その間に圧倒的な力の差があると言っていい。
「たぶん酔っていたせいもあって正常な判断ができなかったんじゃない?」
「そうかもね」
赤ん坊に敵意を向けたことは許されることではないが、この程度の喧嘩なら冒険者ギルドでは日常茶飯事と言っていい。
一頻り笑い者にすると先ほどと同じ雰囲気に戻る。
「それにしてもシエラちゃんは敵意を向けられていたのに平然としていたわね」
「赤ちゃんってこういうものなの?」
「シエラももうお姉ちゃんになったから頑張っているのよ」
「あぃ」
両手を上げてポーズを取るシエラ。
頑張っている、と誇示している訳ではなく自覚はなくても自分の名前を呼ばれたから反応しただけだ。
それでも可愛らしい反応には違いない。ほっこりとした空気になる。
だが、ミュアさんだけは気付いた。
「え、もう二人目の子供がいるの?」
マルセラさんの目がアイラ以外のメンバーへ向けられる。
さすがに他にも女性がいる状況でシエラがこんなに小さいのにアイラが既に二人目の子供を妊娠しているとは考えなかった。そこで、仲間の一人が既に妊娠、もしくは出産をしたと考えた。
「違う違う。少し前にシエラの父親の兄に子供が生まれたからシエラにも従姉弟ができたっていうだけの話」
「なんだ……」
ほっと胸を撫で下ろすマルセラさんたち。
さすがに二人もの子供を持つには……
「おい」
「はい」
「全員、例の秘薬を出せ」
例の秘薬――妊娠促進薬。
服用することで確実に妊娠することができると言われている秘薬。
まだ自分たちで試した訳ではないので効果を確認できたわけではないが、昔の迷宮主たちでは既に試しているみたいなので間違いなく効果を体感できるはずだ。
サッと逸らされる視線。
アイラだけはシエラを抱えたままなので収納リングから取り出すような真似をせずにキョトンとしていた。

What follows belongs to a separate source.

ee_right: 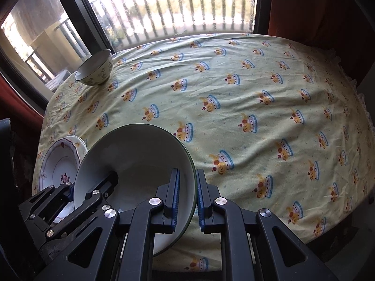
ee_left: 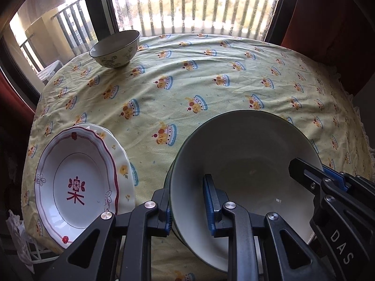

どうやらアイラだけは知らなかったらしい。
しかし、アイラ以外の4人は拒否している。
事情を知っているために使った、とも使っていないとも言えずにいる。
「もう一度言う。『出せ』」
今度は【絶対命令権】まで使用して薬を出すように促す。
そうしたところ3人は素直に薬液の入った瓶を取り出したが、一人だけ拒否している人物がいた。